Hoy en día, el centro histórico conserva templos, plazas, casonas y edificios de cantera que reflejan la influencia de la arquitectura colonial española. Esta riqueza histórica fue uno de los factores que llevaron a la UNESCO a reconocer a la ciudad como Patrimonio Mundial.
Arquitectura y patrimonio histórico
Uno de los elementos más distintivos de San Miguel de Allende es su arquitectura.
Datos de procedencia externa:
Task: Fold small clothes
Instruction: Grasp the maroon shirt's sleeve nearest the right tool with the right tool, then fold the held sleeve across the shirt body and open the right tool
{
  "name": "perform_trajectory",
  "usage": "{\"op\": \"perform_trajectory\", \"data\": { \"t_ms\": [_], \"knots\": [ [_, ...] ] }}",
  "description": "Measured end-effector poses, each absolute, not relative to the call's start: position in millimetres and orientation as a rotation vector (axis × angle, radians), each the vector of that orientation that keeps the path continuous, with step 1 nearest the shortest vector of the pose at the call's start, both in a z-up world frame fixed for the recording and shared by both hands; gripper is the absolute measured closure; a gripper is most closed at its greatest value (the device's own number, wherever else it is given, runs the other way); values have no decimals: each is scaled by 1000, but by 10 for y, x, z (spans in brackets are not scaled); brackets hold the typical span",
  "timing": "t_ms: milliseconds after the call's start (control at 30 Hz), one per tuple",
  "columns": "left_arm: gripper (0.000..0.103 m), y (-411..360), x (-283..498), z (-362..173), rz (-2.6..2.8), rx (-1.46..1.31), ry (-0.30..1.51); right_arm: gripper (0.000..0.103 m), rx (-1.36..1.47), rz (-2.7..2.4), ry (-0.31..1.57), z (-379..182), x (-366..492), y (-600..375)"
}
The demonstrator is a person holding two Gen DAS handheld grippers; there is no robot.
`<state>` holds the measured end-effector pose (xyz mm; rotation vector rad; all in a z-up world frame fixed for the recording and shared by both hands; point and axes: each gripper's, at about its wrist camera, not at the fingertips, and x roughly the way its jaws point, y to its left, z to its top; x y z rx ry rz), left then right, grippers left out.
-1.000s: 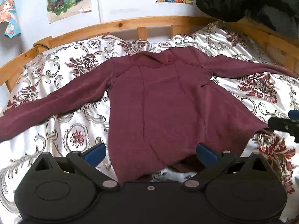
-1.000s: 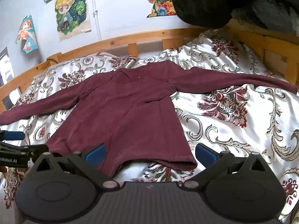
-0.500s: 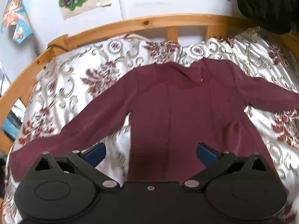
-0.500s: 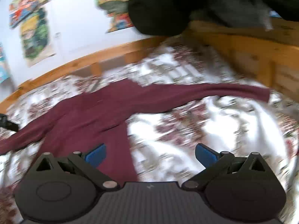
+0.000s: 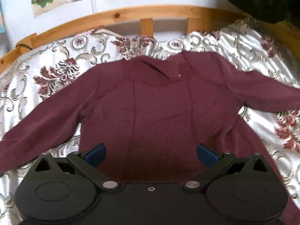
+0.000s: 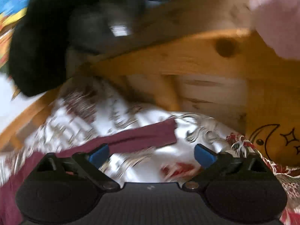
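A maroon long-sleeved top (image 5: 161,108) lies flat on the bed, sleeves spread out to both sides. My left gripper (image 5: 151,154) is open and empty, hovering over the top's lower body. In the blurred right wrist view the right sleeve (image 6: 135,137) ends at its cuff (image 6: 169,132) on the bedspread. My right gripper (image 6: 151,154) is open and empty, just short of that sleeve end.
A floral satin bedspread (image 5: 56,71) covers the bed. A wooden bed rail (image 5: 146,13) runs along the back and the right side (image 6: 206,56). Dark clothes (image 6: 37,43) hang over the rail. A pale object (image 6: 277,18) sits at the upper right.
My left gripper moved forward over the top's body toward the collar. My right gripper swung right, away from the hem, out to the right sleeve's cuff near the side rail.
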<state>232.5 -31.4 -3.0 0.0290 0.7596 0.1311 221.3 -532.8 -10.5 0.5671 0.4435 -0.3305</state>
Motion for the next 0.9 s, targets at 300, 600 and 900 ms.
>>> {"op": "perform_trajectory", "data": {
  "t_ms": [300,600,900],
  "knots": [
    [1,-109,2379,-224,129,-2,800,30,607,-431,561,-401,2922,-5475],
    [1,85,2162,-53,158,4,745,83,460,-394,437,-223,2886,-5084],
    [1,356,2052,139,201,-73,699,86,139,-82,155,668,2630,-3839]
  ]
}}
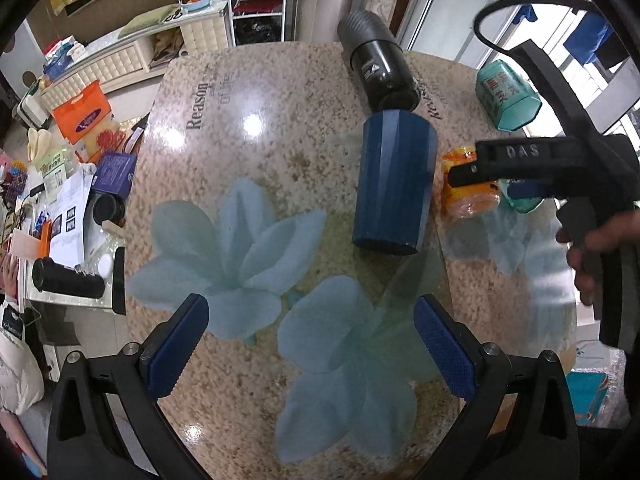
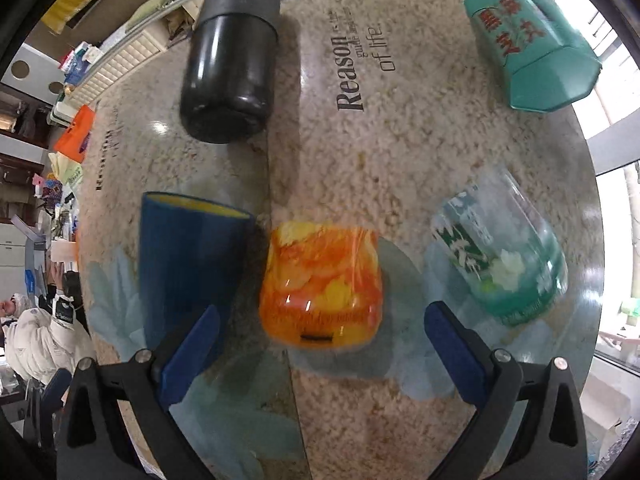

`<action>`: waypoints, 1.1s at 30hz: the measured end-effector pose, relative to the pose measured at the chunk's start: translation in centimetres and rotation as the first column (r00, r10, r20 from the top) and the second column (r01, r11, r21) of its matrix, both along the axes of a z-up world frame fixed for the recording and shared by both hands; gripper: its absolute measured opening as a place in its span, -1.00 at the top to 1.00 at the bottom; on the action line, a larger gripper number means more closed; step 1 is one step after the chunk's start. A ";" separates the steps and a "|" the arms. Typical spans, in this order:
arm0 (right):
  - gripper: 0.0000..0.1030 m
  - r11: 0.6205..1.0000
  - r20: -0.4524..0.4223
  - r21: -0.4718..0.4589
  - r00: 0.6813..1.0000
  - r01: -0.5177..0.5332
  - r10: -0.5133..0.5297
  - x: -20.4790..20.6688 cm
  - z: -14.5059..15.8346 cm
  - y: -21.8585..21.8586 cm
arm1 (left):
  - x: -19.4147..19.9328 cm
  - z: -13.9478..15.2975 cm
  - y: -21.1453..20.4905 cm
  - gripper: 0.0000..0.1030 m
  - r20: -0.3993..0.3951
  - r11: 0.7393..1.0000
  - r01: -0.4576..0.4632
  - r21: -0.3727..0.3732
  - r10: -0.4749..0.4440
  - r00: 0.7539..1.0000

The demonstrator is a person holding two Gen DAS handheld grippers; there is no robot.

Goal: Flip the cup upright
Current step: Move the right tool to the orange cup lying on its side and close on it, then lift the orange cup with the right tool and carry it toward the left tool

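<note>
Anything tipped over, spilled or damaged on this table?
Several containers look overturned: the orange cup, the green-printed glass, the black flask and the teal box. The blue cup shows its yellow inside at the top. No spill or breakage is visible.

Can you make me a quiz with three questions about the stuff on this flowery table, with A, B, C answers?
1. What lies between the dark blue tapered cup and the clear glass with green print?
A) a banana
B) the orange-and-yellow swirly cup
C) a spoon

2. What colour is the inside of the dark blue tapered cup?
A) yellow
B) red
C) white

3. How are the left tongs?
A) shut on a cup
B) open, holding nothing
C) shut on a spoon

Answers:
1 B, it is the middle one of that row.
2 A, yellow lining shows at its mouth.
3 B, the fingers stand wide apart with nothing between them.
</note>
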State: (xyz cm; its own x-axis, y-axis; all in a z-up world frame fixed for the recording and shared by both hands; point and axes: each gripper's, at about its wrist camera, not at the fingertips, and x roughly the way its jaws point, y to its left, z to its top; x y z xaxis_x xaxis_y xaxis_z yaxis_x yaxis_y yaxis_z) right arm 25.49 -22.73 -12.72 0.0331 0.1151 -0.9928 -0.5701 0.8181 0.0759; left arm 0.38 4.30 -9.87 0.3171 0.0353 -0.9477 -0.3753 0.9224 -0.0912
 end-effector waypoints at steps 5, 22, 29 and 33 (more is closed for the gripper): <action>-0.85 0.999 -0.034 -0.035 0.999 0.014 -0.015 1.4 -0.9 0.1 | -0.1 -0.5 0.3 -1.00 -0.012 1.000 -0.016 -0.010 0.016 1.000; -0.26 0.997 -0.087 0.041 0.995 0.060 -0.056 -0.3 1.6 -4.4 | 0.3 -0.5 0.4 -1.00 0.002 0.999 0.023 -0.029 -0.023 1.000; -0.26 0.994 -0.101 0.087 0.993 0.066 -0.057 -3.5 2.9 -8.2 | 0.5 -0.4 -1.1 -1.00 0.008 0.995 0.098 -0.014 -0.098 0.995; -0.26 0.992 -0.104 0.098 0.993 0.073 -0.063 -5.4 2.8 -9.8 | 0.1 -0.7 -1.6 -1.00 -0.011 0.992 0.128 0.000 -0.128 0.992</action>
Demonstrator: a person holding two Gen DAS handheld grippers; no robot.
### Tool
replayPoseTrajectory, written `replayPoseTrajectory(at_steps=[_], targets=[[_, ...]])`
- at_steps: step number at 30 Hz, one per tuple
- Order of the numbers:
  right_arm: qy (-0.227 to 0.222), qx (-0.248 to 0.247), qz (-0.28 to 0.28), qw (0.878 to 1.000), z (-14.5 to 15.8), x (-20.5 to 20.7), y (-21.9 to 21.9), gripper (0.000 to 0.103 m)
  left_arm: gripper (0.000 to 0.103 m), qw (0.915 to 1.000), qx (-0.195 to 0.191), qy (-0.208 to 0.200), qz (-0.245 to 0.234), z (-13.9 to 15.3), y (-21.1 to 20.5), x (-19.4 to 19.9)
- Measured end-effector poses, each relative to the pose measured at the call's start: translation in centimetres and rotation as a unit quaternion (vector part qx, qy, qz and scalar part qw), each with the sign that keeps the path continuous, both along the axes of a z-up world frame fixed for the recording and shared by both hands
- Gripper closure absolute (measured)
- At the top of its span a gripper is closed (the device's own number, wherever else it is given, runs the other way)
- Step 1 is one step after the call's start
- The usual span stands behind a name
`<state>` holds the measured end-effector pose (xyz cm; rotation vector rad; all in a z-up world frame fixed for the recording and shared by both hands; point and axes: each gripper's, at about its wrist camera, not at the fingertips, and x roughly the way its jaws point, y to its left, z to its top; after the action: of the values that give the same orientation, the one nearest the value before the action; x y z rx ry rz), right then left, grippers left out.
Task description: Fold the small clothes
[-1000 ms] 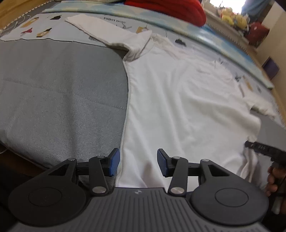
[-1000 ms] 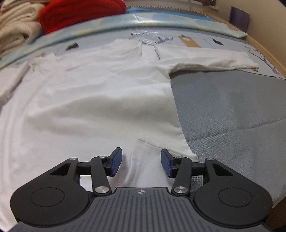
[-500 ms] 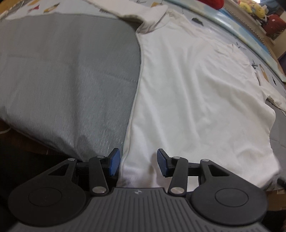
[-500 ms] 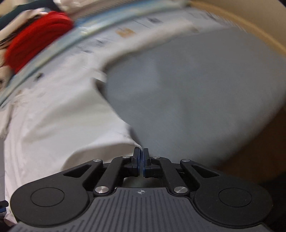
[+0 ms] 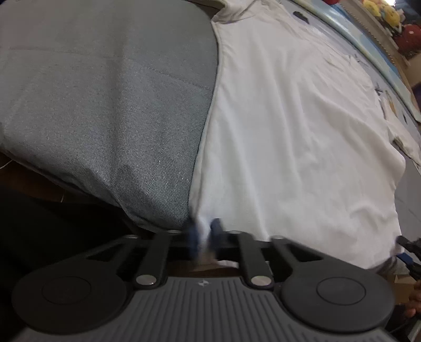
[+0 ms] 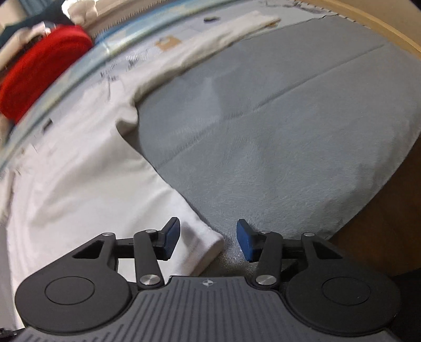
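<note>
White shirt (image 5: pixel 289 131) spread flat on the grey cushion (image 5: pixel 105 105), body smooth, one sleeve (image 6: pixel 210 44) stretched out toward the far patterned sheet (image 6: pixel 168 42). Left gripper (image 5: pixel 204 238) at the shirt's near hem corner, right where the white cloth meets the cushion's edge; jaws drawn close together with a pinch of the hem between them, blurred, so full contact hard to confirm. Right gripper (image 6: pixel 208 240) at the shirt's opposite near corner, jaws spread wide apart, that hem corner (image 6: pixel 202 244) lying loose between them and nearer the left pad (image 6: pixel 171 238), touching neither clearly. Bare grey cushion beyond the shirt's side edge in both views. Red bundle (image 6: pixel 39 71) of fabric past the shirt's collar end, on the far side of the patterned sheet. Yellow soft toys (image 5: pixel 381 10) farther off beyond the shirt in the left wrist view. Wooden rim (image 6: pixel 368 18) curving round the cushion's far corner.
</note>
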<state>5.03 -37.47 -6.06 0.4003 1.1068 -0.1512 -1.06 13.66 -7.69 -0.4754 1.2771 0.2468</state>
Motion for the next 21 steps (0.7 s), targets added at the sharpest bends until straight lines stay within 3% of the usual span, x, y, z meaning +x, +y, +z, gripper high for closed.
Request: replayPoseTrajectory(at_steps=[1,2,3,5,7,10,13,15,18,21], targets=[[0.011,-0.005,0.006,1.0,-0.5,0.2,0.3,0.064,0.096,0.9999,0.012,-0.011,0.002,0.5,0.1,-0.3],[0.016,-0.01,0.01,1.0,-0.6,0.3,0.5,0.094,0.096,0.9992,0.031,-0.026,0.002,1.2,0.2,-0.6],[0.016,-0.009,0.012,1.0,-0.4,0.1,0.5,0.095,0.096,0.9982,0.044,-0.04,0.002,1.8,0.2,-0.8],[-0.002,0.005,0.008,1.0,0.8,-0.7,0.5,0.096,0.096,0.9968,0.065,-0.047,0.001,2.3,0.3,-1.1],[-0.008,0.004,0.016,1.0,2.1,-1.7,0.7,0.097,0.096,0.9973,0.072,-0.013,-0.001,1.3,0.3,-1.0],[0.052,0.015,0.003,0.999,1.2,-2.4,0.1,0.097,0.095,0.9969,0.077,0.02,-0.001,0.2,0.1,-0.6],[0.088,0.027,-0.013,0.996,-0.2,-2.6,-0.7,0.096,0.092,0.9952,0.097,-0.001,-0.002,1.2,-0.6,-0.2],[0.062,0.022,-0.012,0.998,0.7,-2.5,-0.6,0.094,0.081,0.9925,0.117,-0.035,-0.008,2.6,-1.1,-0.3],[-0.008,-0.019,0.001,1.0,3.1,-2.6,-0.1,0.093,0.081,0.9886,0.127,-0.075,-0.031,3.8,-2.2,-0.3],[-0.051,-0.032,0.024,0.998,4.2,-2.3,0.8,0.081,0.081,0.9917,0.099,-0.058,-0.059,2.8,-2.8,0.2]])
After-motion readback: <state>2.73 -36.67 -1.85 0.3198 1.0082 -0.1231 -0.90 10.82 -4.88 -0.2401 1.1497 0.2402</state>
Edificios emblemáticos como la Parroquia de San Miguel Arcángel, el Jardín Principal y diversas casas coloniales forman parte de un paisaje urbano que se ha mantenido a lo largo de los siglos.
La preservación de estos edificios históricos permite a los visitantes recorrer calles llenas de historia y descubrir la influencia cultural del periodo colonial en la vida actual de la ciudad.
Una ciudad histórica del Bajío
Durante la época colonial, San Miguel fue un punto estratégico en las rutas comerciales que conectaban las zonas mineras del centro de México. Este crecimiento económico permitió el desarrollo de templos, plazas y residencias que hoy forman parte del patrimonio arquitectónico de la ciudad.